Brainard’s supporters (including Stiglitz) say she has proven herself to be intellectually brave by at times challenging the conventional thinking in macroeconomics and the Fed.
Last year, Brainard spoke approvingly of yield caps: a strategy to provide additional stimulus at the ELB by committing to buy Treasurys in amounts needed to peg certain yields at low levels. federalreserve.gov/newsevents/spe…
There wasn’t a lot of support for this and the Fed didn’t do it
At other junctures, Brainard signaled greater vigilance against upside inflation risks. In September 2018, as the unemployment rate fell below 4% and Trump's deficits provided stimulus, Brainard said the Fed might need to raise interest rates for another year or two.
Brainard was arguably hawkish and more focused on upside risks—see this part about the prospect of raising rates on a *not* gradual path. She spent a good part of that speech explaining why the flattening of the yield curve may not provide much signal federalreserve.gov/newsevents/spe…
That's all in the past. What about the present?
Brainard’s most recent speech (on Sept. 27) seemed more concerned with overreacting to high inflation. federalreserve.gov/newsevents/spe…
See this section:
Brainard spent the bulk of those remarks providing detail around a view that would explain why labor markets may not be as tight as openings imply.
She pushed back against those who have argued that labor supply may have been permanently scarred. wsj.com/articles/fed-o…

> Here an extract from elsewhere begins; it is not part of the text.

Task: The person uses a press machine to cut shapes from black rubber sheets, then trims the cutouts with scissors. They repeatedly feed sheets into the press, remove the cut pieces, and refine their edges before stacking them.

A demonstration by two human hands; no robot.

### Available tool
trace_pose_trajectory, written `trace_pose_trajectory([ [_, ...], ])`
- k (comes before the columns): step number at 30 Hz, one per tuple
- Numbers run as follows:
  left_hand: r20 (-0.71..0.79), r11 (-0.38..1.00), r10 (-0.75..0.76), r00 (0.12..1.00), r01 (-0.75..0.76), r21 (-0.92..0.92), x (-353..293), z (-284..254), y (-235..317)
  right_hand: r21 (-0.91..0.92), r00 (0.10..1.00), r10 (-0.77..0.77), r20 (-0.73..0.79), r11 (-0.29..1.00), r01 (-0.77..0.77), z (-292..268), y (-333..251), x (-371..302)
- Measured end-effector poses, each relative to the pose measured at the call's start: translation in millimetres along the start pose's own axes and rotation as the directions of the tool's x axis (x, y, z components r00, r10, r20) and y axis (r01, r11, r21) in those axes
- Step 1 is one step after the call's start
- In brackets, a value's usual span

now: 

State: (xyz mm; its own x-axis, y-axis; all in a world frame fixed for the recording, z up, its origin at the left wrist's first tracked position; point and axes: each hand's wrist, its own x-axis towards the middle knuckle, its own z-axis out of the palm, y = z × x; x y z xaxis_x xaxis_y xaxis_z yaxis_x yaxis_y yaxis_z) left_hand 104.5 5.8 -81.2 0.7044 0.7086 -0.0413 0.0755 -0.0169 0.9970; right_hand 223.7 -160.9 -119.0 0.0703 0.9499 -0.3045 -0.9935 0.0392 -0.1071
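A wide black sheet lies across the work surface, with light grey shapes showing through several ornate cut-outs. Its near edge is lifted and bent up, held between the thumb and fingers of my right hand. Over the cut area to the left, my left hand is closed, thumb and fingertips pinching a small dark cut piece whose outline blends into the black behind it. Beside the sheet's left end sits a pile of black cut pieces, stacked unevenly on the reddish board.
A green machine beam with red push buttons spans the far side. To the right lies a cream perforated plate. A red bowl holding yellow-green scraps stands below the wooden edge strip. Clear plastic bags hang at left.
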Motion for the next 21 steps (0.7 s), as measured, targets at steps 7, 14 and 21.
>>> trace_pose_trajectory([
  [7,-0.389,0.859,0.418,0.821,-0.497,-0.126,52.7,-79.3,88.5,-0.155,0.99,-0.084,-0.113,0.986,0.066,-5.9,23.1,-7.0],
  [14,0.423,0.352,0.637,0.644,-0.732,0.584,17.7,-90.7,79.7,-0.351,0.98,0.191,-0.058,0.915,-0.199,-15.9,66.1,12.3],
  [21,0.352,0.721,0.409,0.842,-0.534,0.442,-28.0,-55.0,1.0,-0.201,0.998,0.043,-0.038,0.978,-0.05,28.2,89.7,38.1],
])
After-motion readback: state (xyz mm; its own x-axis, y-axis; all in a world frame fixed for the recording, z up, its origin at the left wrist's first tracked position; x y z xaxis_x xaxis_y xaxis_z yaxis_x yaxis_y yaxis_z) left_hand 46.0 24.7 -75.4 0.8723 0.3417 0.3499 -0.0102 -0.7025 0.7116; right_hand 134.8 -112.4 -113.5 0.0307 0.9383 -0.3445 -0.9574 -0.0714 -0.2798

Brainard also provided her inflation dashboard in speeches in July and September. (July speech is on the left, September on the right)
Stiglitz, for whom Brainard worked when he chaired the CEA, told me he thought Brainard's background would make her more patient than Powell on inflation.
“Idle labor is a big loss, and the evidence of significant losses from moderate inflation just aren’t there."
Others are less sure about such predictions or comparisons
The chair often speaks on behalf of the broader rate-setting committee and may have to balance his or her personal views with the broad center of the committee. Yellen was notably more dovish as vice chair than as chair
Either way, most analysts expect policy continuity w/Powell if Brainard is chair, just as Powell represented continuity w/Yellen.
This explains why other issues (digital currencies, climate, and regulation) where there are more notable differences, have received more attention.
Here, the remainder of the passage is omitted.